Délinquance

Etrangers criminels: une votation le 27 novembre déjà?

Les partis gouvernementaux, l’

Ils le disent presque en choeur: «Le plus tôt sera le mieux!». Si Yvan Perrin, le vice-président de l’UDC, souligne le sourire en coin qu’une votation en juin 2011 «serait bien sûr l’idéal», les autres partis gouvernementaux sont d’un avis contraire. L’initiative de l’UDC «pour le renvoi des étrangers criminels», et le contre-projet direct qui lui est opposé, doivent être soumis en votation populaire le plus vite possible, estiment-ils. Pour éviter au parti d’en profiter à quelques mois des élections fédérales agendées en automne 2011.

Première date qui entre en ligne de compte: le 27 novembre. Le Conseil fédéral pourrait bientôt se prononcer en faveur de cette date. La campagne s’annonce très émotionnelle. «J’entends déjà les propos enflammés de l’UDC d’un côté et, de l’autre, les partisans du contre-projet devant ramener un peu de sérénité dans le débat!», souligne Hugues Hiltpold (PLR/GE). Il ajoute: «A la fin, les initiants auront de toute façon gagné. Car même si le contre-projet est préféré à l’initiative, celui-ci aura été initié par l’initiative… Et je n’imagine pas une seule seconde un refus des deux textes! D’où la nécessité que cette votation ait lieu le plus loin possible des élections fédérales pour faire le moins de publicité possible aux initiants».

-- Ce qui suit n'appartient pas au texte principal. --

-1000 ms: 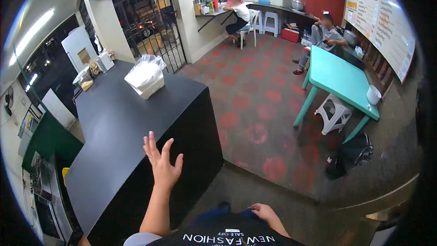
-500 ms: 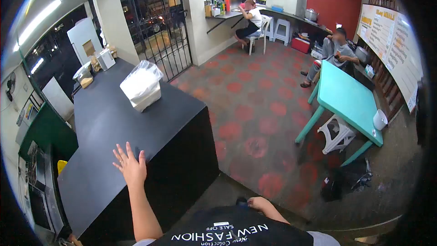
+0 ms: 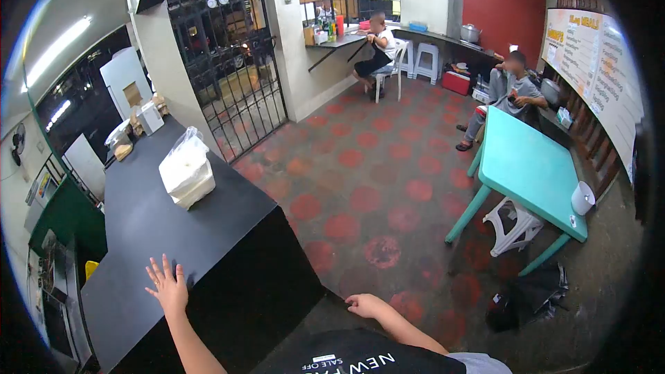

Le sort du contre-projet direct concocté par le PLR et le PDC, sorte de «version light» de l’initiative avec des garanties juridiques en plus, a été scellé jeudi. Le Conseil des Etats l’a accepté par 35 voix contre 6 et 4 abstentions. Au National, où le PS était en mesure de renverser la vapeur, il l’a été par 93 voix contre 88 et 6 abstentions. La majorité des socialistes, mal à l’aise, ont donc voté à contrecœur en faveur du contre-projet que la plupart rejettent de fait en raison des durcissements qu’il implique. Ils l’ont fait pour des raisons stratégiques: ils craignent que sans contre-projet, l’initiative fasse fureur dans les urnes.

Une position que les Verts ne se gênent pas de critiquer. Mais ils se trouvaient dans une situation bien plus confortable: leurs voix n’étaient pas en mesure de faire basculer le vote dans un sens ou dans l’autre… Ils ont donc pu voter avec leur cœur. La date de la votation? Antonio Hodgers balaie la question d’un revers de main. «Les Verts ne craignent pas d’affronter l’UDC sur les thématiques migratoires à quelques mois des élections», commente-t-il.